Work instructions: Reproduce the whole listing, keeping every character the same.

Provided data:
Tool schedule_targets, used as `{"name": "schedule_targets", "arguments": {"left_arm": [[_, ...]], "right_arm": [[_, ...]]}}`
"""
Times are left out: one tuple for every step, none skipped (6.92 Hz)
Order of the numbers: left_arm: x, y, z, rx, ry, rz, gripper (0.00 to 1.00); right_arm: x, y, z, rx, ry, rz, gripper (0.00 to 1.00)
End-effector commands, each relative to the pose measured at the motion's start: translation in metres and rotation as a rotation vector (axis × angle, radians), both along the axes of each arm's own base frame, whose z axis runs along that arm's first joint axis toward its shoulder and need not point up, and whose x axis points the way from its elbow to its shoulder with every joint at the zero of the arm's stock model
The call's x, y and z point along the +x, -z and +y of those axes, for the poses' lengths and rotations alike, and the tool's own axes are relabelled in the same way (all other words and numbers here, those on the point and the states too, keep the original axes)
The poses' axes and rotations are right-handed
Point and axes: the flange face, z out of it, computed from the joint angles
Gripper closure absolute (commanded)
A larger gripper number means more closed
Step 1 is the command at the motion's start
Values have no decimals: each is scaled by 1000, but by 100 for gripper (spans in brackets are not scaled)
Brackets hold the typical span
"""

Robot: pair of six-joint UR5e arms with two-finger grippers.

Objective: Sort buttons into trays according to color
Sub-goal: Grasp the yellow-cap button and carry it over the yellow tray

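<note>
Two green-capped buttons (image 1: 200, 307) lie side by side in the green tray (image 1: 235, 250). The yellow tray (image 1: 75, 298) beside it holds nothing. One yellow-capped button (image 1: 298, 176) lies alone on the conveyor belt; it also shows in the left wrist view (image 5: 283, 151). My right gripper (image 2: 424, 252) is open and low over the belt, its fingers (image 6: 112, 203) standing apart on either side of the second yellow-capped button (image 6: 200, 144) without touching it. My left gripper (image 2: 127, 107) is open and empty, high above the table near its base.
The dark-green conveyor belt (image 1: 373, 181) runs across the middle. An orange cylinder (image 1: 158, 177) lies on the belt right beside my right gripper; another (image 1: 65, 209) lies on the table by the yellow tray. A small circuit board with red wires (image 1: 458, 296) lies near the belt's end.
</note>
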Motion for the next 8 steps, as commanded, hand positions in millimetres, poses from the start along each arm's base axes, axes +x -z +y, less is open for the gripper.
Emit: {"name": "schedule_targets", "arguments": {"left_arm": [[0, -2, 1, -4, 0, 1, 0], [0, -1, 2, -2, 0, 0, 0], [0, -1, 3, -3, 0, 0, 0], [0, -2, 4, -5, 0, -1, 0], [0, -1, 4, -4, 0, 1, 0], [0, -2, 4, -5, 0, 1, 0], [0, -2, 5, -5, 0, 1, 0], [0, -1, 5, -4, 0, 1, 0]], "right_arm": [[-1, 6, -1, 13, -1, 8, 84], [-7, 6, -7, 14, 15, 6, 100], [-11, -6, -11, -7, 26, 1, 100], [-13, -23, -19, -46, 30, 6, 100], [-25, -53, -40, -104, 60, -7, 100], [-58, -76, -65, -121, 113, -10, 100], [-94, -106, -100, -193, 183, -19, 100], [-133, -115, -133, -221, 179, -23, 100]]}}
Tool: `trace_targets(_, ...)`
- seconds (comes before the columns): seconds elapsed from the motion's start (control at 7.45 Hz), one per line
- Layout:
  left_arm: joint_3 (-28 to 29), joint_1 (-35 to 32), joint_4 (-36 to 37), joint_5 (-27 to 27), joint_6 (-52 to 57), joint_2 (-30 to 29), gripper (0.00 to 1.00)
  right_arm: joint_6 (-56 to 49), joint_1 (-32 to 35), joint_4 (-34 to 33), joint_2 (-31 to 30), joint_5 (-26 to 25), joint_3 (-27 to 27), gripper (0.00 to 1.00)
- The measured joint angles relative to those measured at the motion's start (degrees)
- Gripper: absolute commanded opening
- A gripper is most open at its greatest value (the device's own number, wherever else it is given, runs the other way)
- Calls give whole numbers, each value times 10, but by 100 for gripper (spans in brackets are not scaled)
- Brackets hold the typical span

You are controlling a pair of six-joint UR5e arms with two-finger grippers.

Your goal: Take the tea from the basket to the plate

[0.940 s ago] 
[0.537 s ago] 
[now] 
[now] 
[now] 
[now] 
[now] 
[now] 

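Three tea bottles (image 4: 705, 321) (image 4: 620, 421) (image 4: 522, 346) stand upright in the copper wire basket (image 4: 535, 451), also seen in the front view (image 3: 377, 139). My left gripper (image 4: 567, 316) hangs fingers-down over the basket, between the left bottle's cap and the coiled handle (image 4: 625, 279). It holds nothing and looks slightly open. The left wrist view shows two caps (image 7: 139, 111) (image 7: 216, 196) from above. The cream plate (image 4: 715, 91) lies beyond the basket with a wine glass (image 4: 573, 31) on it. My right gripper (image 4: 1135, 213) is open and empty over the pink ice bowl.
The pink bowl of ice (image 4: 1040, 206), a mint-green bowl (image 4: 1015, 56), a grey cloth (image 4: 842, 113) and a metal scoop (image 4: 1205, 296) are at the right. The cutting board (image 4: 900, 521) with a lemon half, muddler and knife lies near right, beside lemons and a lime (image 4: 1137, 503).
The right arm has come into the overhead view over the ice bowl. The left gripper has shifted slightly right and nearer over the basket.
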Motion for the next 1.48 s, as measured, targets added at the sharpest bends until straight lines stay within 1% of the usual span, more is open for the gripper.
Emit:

Solution below:
Tool schedule_targets, used as `{"name": "schedule_targets", "arguments": {"left_arm": [[_, ...]], "right_arm": [[_, ...]]}}`
"""
Times are left out: one tuple for every step, none skipped (6.92 Hz)
Order of the numbers: left_arm: x, y, z, rx, ry, rz, gripper (0.00 to 1.00); right_arm: x, y, z, rx, ry, rz, gripper (0.00 to 1.00)
End-effector commands, each relative to the pose measured at the motion's start: translation in metres and rotation as a rotation vector (axis × angle, radians), both along the axes of each arm's own base frame, whose z axis runs along that arm's first joint axis toward its shoulder and need not point up, and whose x axis points the way from its elbow to its shoulder with every joint at the zero of the arm's stock model
The call's x, y and z point along the +x, -z and +y of those axes, for the poses' lengths and rotations alike, and the tool's own axes are relabelled in the same way (all other words and numbers here, those on the point and the states too, keep the original axes)
The poses' axes and rotations are right-handed
Point and axes: the flange face, z out of it, computed from the joint angles
Gripper closure absolute (commanded)
A larger gripper number means more closed
Step 1 is the command at the motion's start
Values have no decimals: each is scaled by 1000, but by 100 for gripper (spans in brackets are not scaled)
Brackets hold the typical span
"""

Robot: pair of six-joint UR5e arms with two-finger grippers.

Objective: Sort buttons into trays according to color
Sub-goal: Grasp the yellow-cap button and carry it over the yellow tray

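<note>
Two green-capped buttons (image 1: 200, 307) lie side by side in the green tray (image 1: 235, 250). The yellow tray (image 1: 75, 298) beside it holds nothing. One yellow-capped button (image 1: 298, 176) lies alone on the conveyor belt; it also shows in the left wrist view (image 5: 283, 151). My right gripper (image 2: 424, 252) is open and low over the belt, its fingers (image 6: 112, 203) standing apart on either side of the second yellow-capped button (image 6: 200, 144) without touching it. My left gripper (image 2: 127, 107) is open and empty, high above the table near its base.
The dark-green conveyor belt (image 1: 373, 181) runs across the middle. An orange cylinder (image 1: 158, 177) lies on the belt right beside my right gripper; another (image 1: 65, 209) lies on the table by the yellow tray. A small circuit board with red wires (image 1: 458, 296) lies near the belt's end.
</note>
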Motion for the next 8 steps, as commanded, hand positions in millimetres, poses from the start along each arm's base axes, axes +x -z +y, less is open for the gripper.
Emit: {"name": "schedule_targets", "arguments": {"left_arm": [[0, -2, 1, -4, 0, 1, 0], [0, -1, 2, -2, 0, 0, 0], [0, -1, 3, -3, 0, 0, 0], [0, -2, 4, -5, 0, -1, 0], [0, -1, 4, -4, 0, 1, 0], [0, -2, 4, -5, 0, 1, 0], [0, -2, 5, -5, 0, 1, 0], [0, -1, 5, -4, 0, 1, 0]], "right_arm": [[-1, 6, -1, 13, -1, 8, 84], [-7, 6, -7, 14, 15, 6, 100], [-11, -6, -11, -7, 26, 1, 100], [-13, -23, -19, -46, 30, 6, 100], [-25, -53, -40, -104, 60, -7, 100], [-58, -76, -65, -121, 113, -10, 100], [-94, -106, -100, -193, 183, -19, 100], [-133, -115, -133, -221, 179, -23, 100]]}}
Tool: `trace_targets(_, ...)`
- seconds (comes before the columns): seconds elapsed from the motion's start (control at 7.45 Hz), one per line
- Layout:
  left_arm: joint_3 (-28 to 29), joint_1 (-35 to 32), joint_4 (-36 to 37), joint_5 (-27 to 27), joint_6 (-52 to 57), joint_2 (-30 to 29), gripper (0.00 to 1.00)
  right_arm: joint_6 (-56 to 49), joint_1 (-32 to 35), joint_4 (-34 to 33), joint_2 (-31 to 30), joint_5 (-26 to 25), joint_3 (-27 to 27), gripper (0.00 to 1.00)
- The measured joint angles relative to those measured at the motion's start (degrees)
- Gripper: absolute commanded opening
- A gripper is most open at its greatest value (the device's own number, wherever else it is given, runs the other way)
- Calls give whole numbers, each value times 10, but by 100 for gripper (spans in brackets are not scaled)
- Brackets hold the typical span

You are controlling a pair of six-joint UR5e arms with two-finger grippers.

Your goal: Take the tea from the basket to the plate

[0.940 s ago] 
[0.537 s ago] 
[now] 
[now] 
[now] 
[now] 
[now] 
[now] 

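Three tea bottles (image 4: 705, 321) (image 4: 620, 421) (image 4: 522, 346) stand upright in the copper wire basket (image 4: 535, 451), also seen in the front view (image 3: 377, 139). My left gripper (image 4: 567, 316) hangs fingers-down over the basket, between the left bottle's cap and the coiled handle (image 4: 625, 279). It holds nothing and looks slightly open. The left wrist view shows two caps (image 7: 139, 111) (image 7: 216, 196) from above. The cream plate (image 4: 715, 91) lies beyond the basket with a wine glass (image 4: 573, 31) on it. My right gripper (image 4: 1135, 213) is open and empty over the pink ice bowl.
The pink bowl of ice (image 4: 1040, 206), a mint-green bowl (image 4: 1015, 56), a grey cloth (image 4: 842, 113) and a metal scoop (image 4: 1205, 296) are at the right. The cutting board (image 4: 900, 521) with a lemon half, muddler and knife lies near right, beside lemons and a lime (image 4: 1137, 503).
The right arm has come into the overhead view over the ice bowl. The left gripper has shifted slightly right and nearer over the basket.
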Motion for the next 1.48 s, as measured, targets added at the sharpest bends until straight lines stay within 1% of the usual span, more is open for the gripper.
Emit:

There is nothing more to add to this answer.